First Posted at The cHealth Blog on 7/9/2013
As we grapple with provider shortages, the surge in chronic illness and the quality to price (QPR as they say in the wine business) challenge in US healthcare delivery, it’s hard to imagine a future that does not include some sort of guideline or algorithm-driven care. As providers take on more financial risk, one common strategy involves team-based care, and the attendant increase in decision-making and care delivery by non-physician clinicians. If the je ne sais quoi feature of a quintessentially great doctor is clinical judgment and instinct, one of the challenges of this transition to team-based care is how to harness that trait and use it efficiently.
Care decisions that are unassailable at a population level (e.g., women should have regular, routine PAP smears or smoking is bad for your health) or are algorithmic in nature (e.g., titration of treatment for uncomplicated hypertension or therapy for mild to moderate teenage acne) can all be effectively reduced to guidelines. This, in turn, allows a physician to delegate certain therapeutic decisions to non-physician providers while maintaining a high degree of care quality. It is also thought that this type of uniformity of care delivery will improve the QPR too, by decreasing variability.
How do we come up with guidelines? Typically they are based on large-scale, randomized, controlled clinical studies. As is nicely articulated in a recent JAMA opinion piece by Drs. Jeffrey Goldberg and Alfred Buxton (JAMA, June 26, 2013—Vol 309, No. 24, pg 2559), guidelines are formulated based on the inclusion criteria for these trials. This process gives us comfort that guidelines are based on rigorous science — and that is a good thing. The challenge arises when we realize that individuals do not reflect populations exactly. Clinical research is much more complex than wet lab work because people are complex and indeed unique. Every clinician has had the experience of prescribing a therapy to a patient who fit guideline criteria exactly and having the opposite outcome of what the guideline predicts.
Goldberg and Buxton point out the collision of this guideline-based care delivery model with the burgeoning area of personalized medicine. I was immediately drawn to their definition of personalized medicine: “The tailoring of medical treatment to the individual characteristics of each patient. It does not literally mean the creation of drugs or medical devices that are unique to a patient, but rather the ability to classify individuals into subpopulations that differ in their susceptibility to a particular disease or their response to a specific treatment.” I always felt like there was too much emphasis on the genetic components of personalized medicine.
Our vision at the Center for Connected Health (which is backed up by our experience to date) is that we will get far richer and complex data from multiple phenotypic inputs such as physiologic monitoring data, mood and motivation-related data than is represented by genomic data. The genome is an incredibly important anchor for devising a personalized medicine profile, but the profile will change over an individual’s lifetime according to these phenotypic inputs.
We’ve done some preliminary work on this and found that indeed we can map individuals phenotypic data over time as they go through an intervention designed, for example, to improve activity level. During a six month period of tracking activity and motivation, we have seen dynamic changes in these two variables. Think about it over a lifetime.

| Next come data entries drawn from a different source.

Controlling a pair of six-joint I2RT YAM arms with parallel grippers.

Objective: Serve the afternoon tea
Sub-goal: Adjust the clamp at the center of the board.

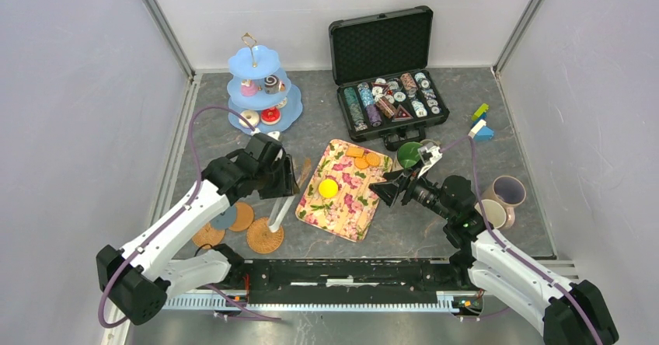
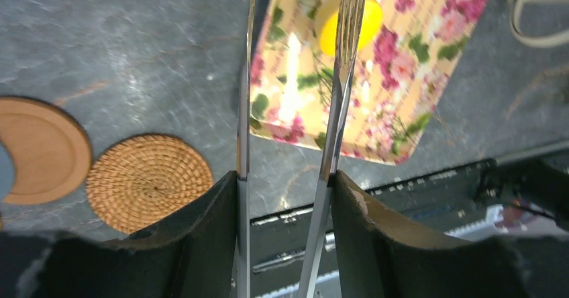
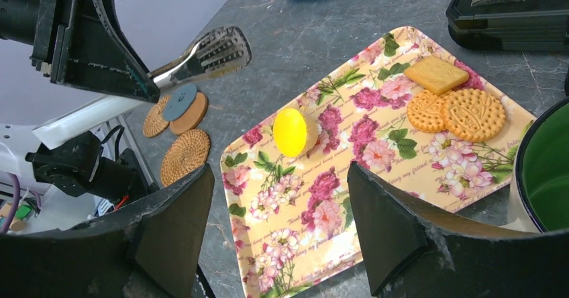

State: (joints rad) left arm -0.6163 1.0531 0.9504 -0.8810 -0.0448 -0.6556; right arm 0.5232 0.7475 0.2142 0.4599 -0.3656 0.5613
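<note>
My left gripper [image 2: 287, 177] is shut on a pair of metal tongs [image 2: 339, 76], one finger pressing on each arm. The tong tips [image 3: 215, 51] hover above the left edge of the floral tray [image 1: 346, 205], in line with a small yellow cake [image 3: 292, 131] lying on it. Three orange-yellow biscuits [image 3: 473, 113] lie at the tray's far end. My right gripper [image 3: 278, 177] is open and empty, over the tray's right side. A green-lined mug [image 1: 409, 155] stands just beyond it.
A blue tiered stand [image 1: 260, 88] with donuts and cakes is at the back left. An open black case [image 1: 388, 88] of poker chips stands at the back. Coasters [image 1: 264, 236] lie left of the tray. A lilac mug [image 1: 509, 189] and building blocks [image 1: 482, 123] are at right.
</note>
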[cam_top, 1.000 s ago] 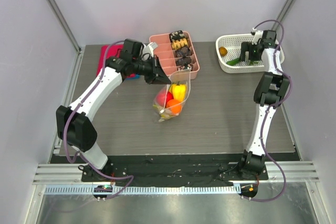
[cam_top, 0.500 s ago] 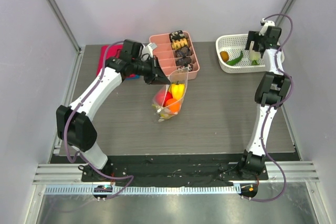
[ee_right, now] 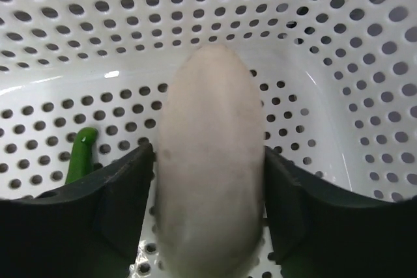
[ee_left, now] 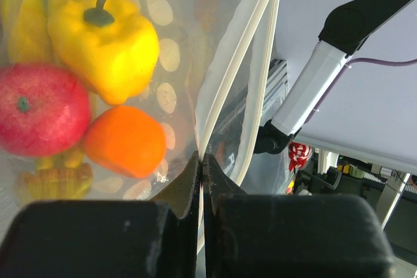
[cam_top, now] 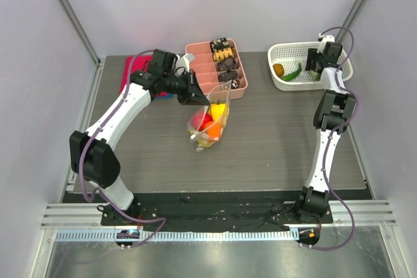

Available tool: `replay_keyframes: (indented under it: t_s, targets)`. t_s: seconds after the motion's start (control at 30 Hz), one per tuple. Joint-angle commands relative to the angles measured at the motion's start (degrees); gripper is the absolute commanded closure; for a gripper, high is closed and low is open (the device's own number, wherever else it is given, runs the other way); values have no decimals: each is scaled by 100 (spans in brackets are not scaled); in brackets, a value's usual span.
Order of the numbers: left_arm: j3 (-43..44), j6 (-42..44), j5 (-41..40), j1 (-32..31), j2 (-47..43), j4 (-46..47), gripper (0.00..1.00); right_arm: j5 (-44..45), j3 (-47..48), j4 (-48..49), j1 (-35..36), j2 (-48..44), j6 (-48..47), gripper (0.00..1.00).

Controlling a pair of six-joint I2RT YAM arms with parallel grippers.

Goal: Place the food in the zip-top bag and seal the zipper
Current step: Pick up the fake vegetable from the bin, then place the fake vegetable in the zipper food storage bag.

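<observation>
Right hand [ee_right: 210, 161] hugs the smooth white oblong plastic food piece [ee_right: 208, 122] mid-body inside the white perforated basket [ee_right: 339, 96], seemingly gripped; light but slippery. Left hand [ee_left: 203, 167] pinches tight the rim of the floppy clear dotted zip-top bag [ee_left: 172, 50]

In the left wrist view you see the clear zip-top bag [ee_left: 171, 96], printed with white oval dots. Inside it, in the upper left of the frame, are a yellow pepper [ee_left: 107, 47], a red apple [ee_left: 39, 109] and an orange [ee_left: 124, 141]. In the right wrist view the white piece [ee_right: 212, 161] in the centre is plain, the basket [ee_right: 339, 63] is white with rows of round holes, and a green piece [ee_right: 81, 154] shows at the lower left.
</observation>
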Motion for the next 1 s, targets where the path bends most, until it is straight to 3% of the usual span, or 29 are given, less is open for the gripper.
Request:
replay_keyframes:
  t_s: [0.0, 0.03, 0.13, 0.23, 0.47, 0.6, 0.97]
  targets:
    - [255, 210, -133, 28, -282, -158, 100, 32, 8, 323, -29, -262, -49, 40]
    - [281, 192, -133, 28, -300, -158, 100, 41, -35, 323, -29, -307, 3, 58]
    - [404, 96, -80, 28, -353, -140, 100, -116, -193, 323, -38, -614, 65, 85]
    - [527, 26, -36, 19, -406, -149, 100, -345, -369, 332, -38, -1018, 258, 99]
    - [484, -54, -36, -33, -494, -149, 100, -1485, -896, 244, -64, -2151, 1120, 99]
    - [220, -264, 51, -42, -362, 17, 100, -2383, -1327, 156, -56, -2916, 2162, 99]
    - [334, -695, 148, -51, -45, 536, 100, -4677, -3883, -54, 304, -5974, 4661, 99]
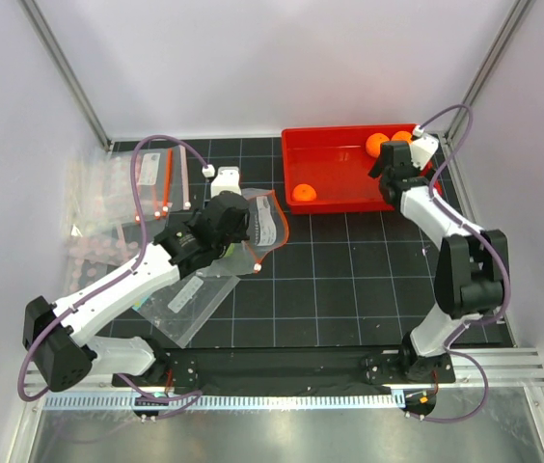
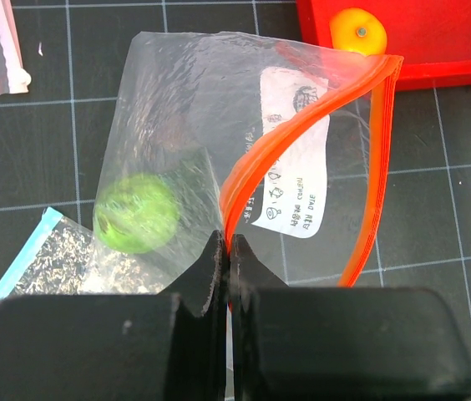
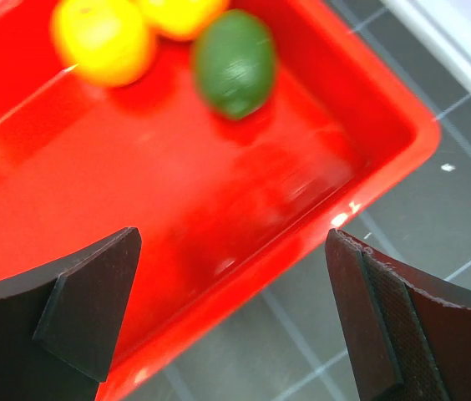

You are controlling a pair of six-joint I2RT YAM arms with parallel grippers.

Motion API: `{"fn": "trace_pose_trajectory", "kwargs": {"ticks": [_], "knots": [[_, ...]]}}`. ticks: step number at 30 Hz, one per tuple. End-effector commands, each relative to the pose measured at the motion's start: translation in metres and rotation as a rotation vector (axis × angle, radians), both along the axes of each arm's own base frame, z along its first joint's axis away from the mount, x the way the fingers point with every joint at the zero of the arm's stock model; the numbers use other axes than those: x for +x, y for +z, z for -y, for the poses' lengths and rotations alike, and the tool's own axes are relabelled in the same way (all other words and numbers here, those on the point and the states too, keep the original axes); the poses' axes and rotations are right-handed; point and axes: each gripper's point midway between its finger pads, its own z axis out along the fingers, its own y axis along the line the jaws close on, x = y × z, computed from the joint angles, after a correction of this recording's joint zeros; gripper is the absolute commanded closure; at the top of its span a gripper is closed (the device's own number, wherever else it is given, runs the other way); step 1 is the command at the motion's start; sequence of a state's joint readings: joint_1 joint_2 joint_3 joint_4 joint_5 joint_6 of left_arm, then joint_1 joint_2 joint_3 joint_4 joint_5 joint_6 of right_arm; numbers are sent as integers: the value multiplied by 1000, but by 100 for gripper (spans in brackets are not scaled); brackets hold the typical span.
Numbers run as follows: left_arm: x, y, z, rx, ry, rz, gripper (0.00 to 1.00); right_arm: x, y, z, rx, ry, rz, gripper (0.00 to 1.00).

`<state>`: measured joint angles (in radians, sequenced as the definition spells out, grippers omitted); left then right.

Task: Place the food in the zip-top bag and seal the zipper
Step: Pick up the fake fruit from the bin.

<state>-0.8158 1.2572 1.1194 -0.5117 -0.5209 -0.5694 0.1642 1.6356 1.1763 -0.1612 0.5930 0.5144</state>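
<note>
The zip-top bag [image 1: 266,222] lies on the black mat, mouth gaping; the left wrist view shows its clear body [image 2: 177,109], white label and red-orange zipper [image 2: 256,167]. The bumpy light green fruit [image 2: 135,213] sits inside it. My left gripper [image 2: 229,244] [image 1: 226,222] is shut on the zipper's near edge. Three orange fruits [image 1: 304,193] [image 1: 376,145] [image 1: 402,137] lie in the red tray [image 1: 335,145]. My right gripper [image 3: 234,251] [image 1: 388,183] hangs open and empty over the tray's edge [image 3: 244,276]. The dark green fruit [image 3: 234,63] lies beside two orange ones [image 3: 102,38].
A clear pouch with a teal-blue edge [image 2: 27,259] [image 1: 190,299] lies under my left arm. More clear pouches with orange strips [image 1: 127,188] lie at the back left. The tray stands at the back right, near the enclosure wall.
</note>
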Motion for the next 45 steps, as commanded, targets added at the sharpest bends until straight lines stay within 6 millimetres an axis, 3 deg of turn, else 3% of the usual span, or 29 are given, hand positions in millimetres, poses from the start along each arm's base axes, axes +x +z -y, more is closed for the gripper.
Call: {"fn": "trace_pose_trajectory", "kwargs": {"ticks": [1,3,4,6,8,14,15,16,17,18,20,28,30,31,34,37,38,40,41,42,43,44,45], "knots": [[1,9,0,-35,11,25,100,23,19,24,-26,-84,37,0],[2,7,-1,-31,14,25,99,35,24,37,-37,-113,29,0],[2,6,0,-29,14,23,100,42,11,41,-44,-120,1,0],[3,3,1,-28,12,18,100,55,9,51,-34,-135,17,1],[4,3,2,-29,10,15,100,65,-11,56,-31,-140,-8,0],[5,-1,6,-27,3,6,100,109,-21,65,-20,-105,18,0],[5,-1,6,-25,2,5,100,125,-25,62,-18,-83,13,0],[5,-2,6,-20,-1,6,100,128,-31,74,5,-71,-7,0],[6,-2,4,-13,7,10,100,139,-24,75,3,-71,9,0],[6,-2,4,-10,7,10,100,138,-38,78,-8,-81,-33,0],[6,-1,3,-9,11,13,100,143,-40,82,-22,-95,-33,0],[4,1,3,-22,7,19,100,140,-85,78,42,-99,-105,1],[4,1,3,-22,6,17,100,138,-91,75,55,-92,-121,5],[4,1,3,-23,3,15,100,138,-92,74,59,-86,-125,14],[4,1,2,-21,6,19,100,137,-77,67,87,-53,-74,31],[4,2,1,-20,8,21,100,130,-44,60,81,-18,-4,42],[4,2,2,-21,7,20,99,125,-37,57,63,-1,-5,43],[4,2,2,-22,7,22,100,120,-3,49,34,24,45,44],[4,2,3,-22,6,20,100,111,-4,51,22,24,35,44],[4,1,3,-22,5,18,100,107,24,33,13,58,86,44],[4,0,4,-21,1,14,100,102,31,28,10,68,103,46],[5,-1,5,-20,1,10,100,91,20,15,17,92,85,46],[4,-1,7,-26,-9,6,100,86,49,5,37,111,166,47]]}}
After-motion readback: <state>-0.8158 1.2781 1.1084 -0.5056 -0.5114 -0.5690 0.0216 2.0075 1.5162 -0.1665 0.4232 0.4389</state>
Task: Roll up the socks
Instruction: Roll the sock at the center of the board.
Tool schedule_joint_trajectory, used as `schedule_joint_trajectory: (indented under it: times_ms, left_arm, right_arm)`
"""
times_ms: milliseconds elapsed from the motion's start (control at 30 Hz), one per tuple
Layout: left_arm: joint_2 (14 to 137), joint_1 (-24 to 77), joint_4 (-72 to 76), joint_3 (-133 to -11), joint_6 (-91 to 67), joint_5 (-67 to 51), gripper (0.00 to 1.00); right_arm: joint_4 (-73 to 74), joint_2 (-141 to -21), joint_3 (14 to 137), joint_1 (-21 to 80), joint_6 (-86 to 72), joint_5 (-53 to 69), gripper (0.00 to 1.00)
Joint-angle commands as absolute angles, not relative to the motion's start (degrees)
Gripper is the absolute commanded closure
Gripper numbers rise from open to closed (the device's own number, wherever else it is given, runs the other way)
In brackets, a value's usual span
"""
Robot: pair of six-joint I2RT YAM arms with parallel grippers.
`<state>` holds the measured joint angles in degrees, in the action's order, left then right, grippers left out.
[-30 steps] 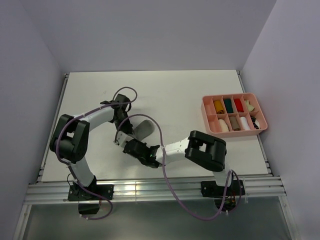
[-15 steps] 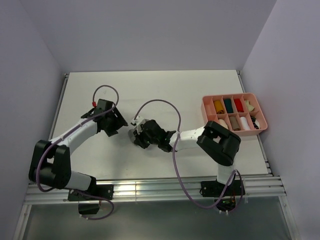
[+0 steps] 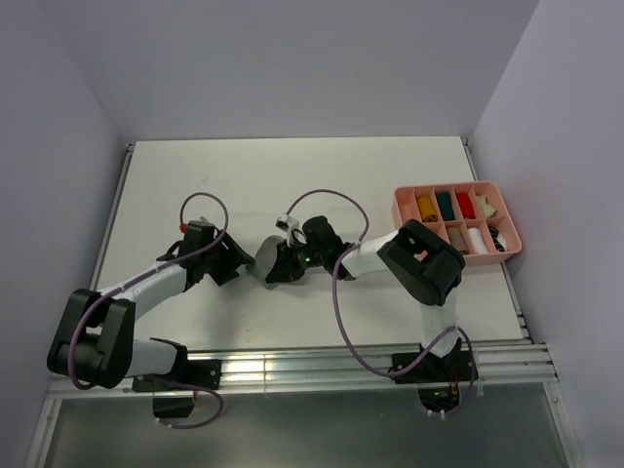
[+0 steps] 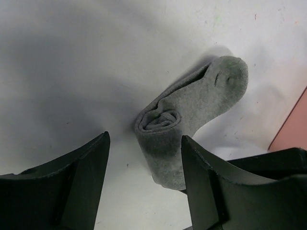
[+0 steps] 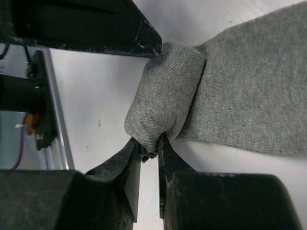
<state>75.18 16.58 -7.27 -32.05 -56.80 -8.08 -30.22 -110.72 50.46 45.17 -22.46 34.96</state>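
A grey sock (image 3: 266,259) lies mid-table, one end rolled into a tight roll (image 4: 160,122) and the toe end (image 4: 225,84) flat. My right gripper (image 5: 149,143) is shut on the lower edge of the roll (image 5: 165,91); in the top view it (image 3: 285,263) sits just right of the sock. My left gripper (image 4: 144,143) is open, its jaws on either side of the roll's near end, not touching it; in the top view it (image 3: 242,263) is just left of the sock. A mustard-orange bundle (image 3: 426,207) and a dark teal bundle (image 3: 445,204) sit in a tray.
A pink compartment tray (image 3: 400,230) stands at the right edge of the table, holding red, white and cream rolled bundles besides the two above. The side walls are close on the left and right. The arms' cables loop above the sock.
The sock lay flat a second ago; one end is now rolled. My right gripper came up from the near side and shut on the roll. My left gripper moved down to the sock's left.
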Motion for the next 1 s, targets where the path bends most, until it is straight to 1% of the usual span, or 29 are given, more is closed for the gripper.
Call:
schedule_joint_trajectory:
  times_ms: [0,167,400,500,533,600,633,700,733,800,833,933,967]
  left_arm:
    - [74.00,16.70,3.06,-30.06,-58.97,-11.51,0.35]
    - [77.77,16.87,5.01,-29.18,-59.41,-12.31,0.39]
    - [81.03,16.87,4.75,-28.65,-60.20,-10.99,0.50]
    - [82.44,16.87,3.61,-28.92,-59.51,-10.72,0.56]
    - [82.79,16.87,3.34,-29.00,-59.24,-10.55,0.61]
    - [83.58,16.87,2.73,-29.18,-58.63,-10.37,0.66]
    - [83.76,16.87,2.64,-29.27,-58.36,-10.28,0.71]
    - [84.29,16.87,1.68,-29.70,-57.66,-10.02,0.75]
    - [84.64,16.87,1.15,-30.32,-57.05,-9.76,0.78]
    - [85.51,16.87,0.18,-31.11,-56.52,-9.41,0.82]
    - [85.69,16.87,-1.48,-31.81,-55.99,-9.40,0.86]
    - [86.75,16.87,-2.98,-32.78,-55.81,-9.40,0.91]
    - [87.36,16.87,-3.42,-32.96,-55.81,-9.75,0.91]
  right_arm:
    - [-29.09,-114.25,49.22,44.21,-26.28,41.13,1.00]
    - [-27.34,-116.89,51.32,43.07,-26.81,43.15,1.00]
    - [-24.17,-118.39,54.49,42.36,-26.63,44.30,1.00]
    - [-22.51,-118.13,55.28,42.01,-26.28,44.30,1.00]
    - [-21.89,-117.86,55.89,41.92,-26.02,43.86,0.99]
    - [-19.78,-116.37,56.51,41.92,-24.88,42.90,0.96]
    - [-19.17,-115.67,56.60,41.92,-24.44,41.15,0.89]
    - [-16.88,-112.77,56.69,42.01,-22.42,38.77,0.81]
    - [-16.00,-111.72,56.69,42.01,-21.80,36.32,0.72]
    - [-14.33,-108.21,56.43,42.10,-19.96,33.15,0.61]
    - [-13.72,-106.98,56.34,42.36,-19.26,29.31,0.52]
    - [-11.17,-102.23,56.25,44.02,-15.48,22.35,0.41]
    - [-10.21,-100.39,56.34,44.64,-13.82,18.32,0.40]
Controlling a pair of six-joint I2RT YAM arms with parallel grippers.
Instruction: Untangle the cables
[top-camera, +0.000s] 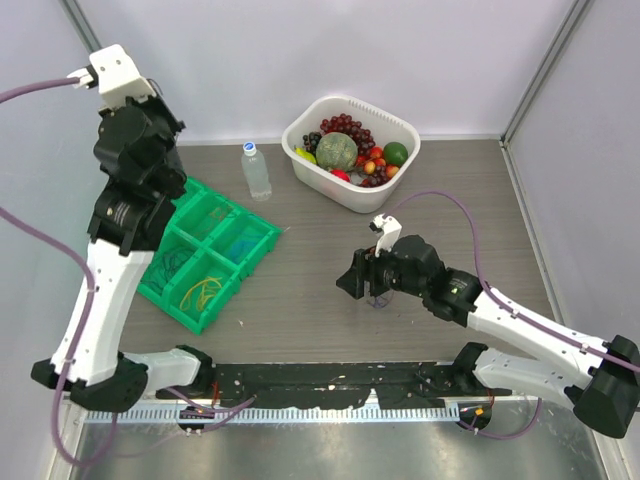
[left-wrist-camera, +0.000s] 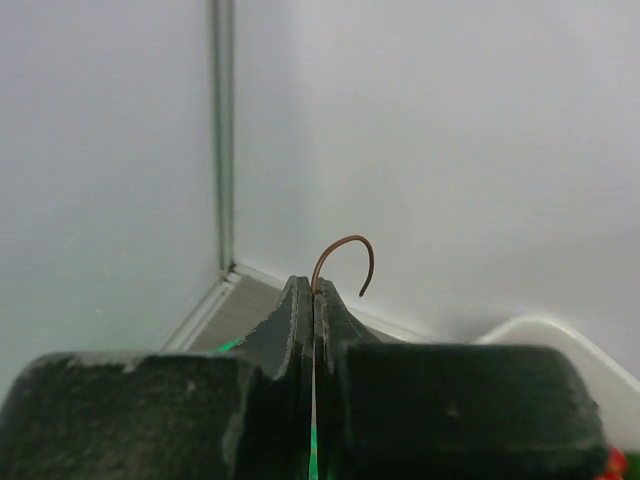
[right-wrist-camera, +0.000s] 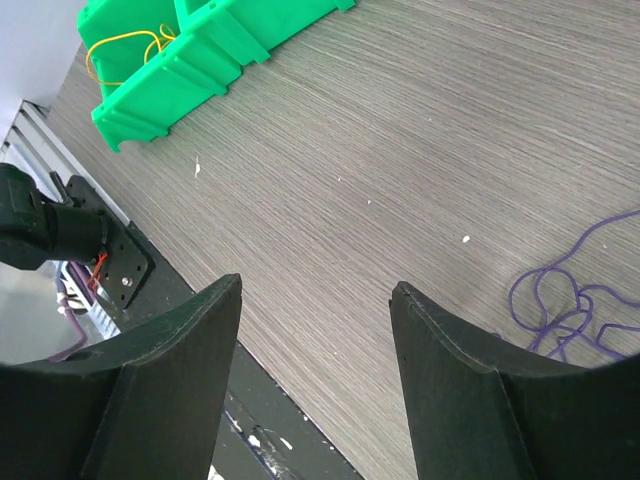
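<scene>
Tabletop (right-wrist-camera: 400, 150) lies open under wide right claw (right-wrist-camera: 315, 285), purple cable (right-wrist-camera: 575, 290) beside; left claw (left-wrist-camera: 313, 290) pinches brown cable (left-wrist-camera: 345, 238).

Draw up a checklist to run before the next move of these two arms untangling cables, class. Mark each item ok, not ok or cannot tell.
1. Left gripper shut on the brown cable: ok.
2. Brown cable free of the other cables: cannot tell, only its curved end shows.
3. Right gripper open: ok.
4. Purple cable between the right gripper's fingers: not ok, it lies on the table off to one side.
5. Yellow cable inside a compartment of the green tray: ok.
</scene>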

The collision with guidelines is multifactorial. We are all individuals and none of us are completely representative of the composite patient who is defined by the inclusion criteria for the clinical trial that lead to the guideline. Thus, some of us are bound to be poor candidates for the prescribed intervention (I hate to mention it, but we’ve all seen examples of Uncle Harry who smoked two packs per day, lived into his 90s and died of causes unrelated to smoking). If that wasn’t enough, there is the fact that we change over time and though we might fit a guideline today, we may not in a year.
Really, when you think about it, ‘clinical judgment and instinct’ is the 20th century (and earlier) embodiment of personalized medicine. Those of us who are clinicians can all point to experiences where we’ve said, “I can’t tell you why, but I really think we should do it this way” (this way being contrary to conventional wisdom) and it has generated a positive outcome. Of course we also have experiences where the outcome is not good or where we make mistakes that could have been prevented by adherence to guidelines.
How to make sense of this complex and contradictory situation? Here’s my take:
- Personalized medicine, however you define it, is still in the very early stages. We have decades to go, probably on both the genetic and phenotypic fronts, before we can comfortably replace guidelines.
- We should welcome the sharing of decision-making across the care team and maximize the use of non-physician clinicians. Guidelines give us the state-of-the-art way to do this.
- The best form of personalized medicine today is still clinician instinct and judgment. This does not mean deferring all clinical decisions to the most senior or most highly trained person on the team. The care delivery culture can be modified to maximize appropriate personalization of care while adhering appropriately to guidelines. This requires an open culture where inquiry is encouraged. Each care team member must be comfortable with what he or she doesn’t know, with spotting exceptions to norms and engaging other team members in a learning dialogue around these exceptions.
This should enable guidelines to be appropriately applied while surfacing exceptions for discussion. In the meantime, we and others will be working as fast as we can to create the framework for personalized medicine from both the genetic and phenotypic perspective.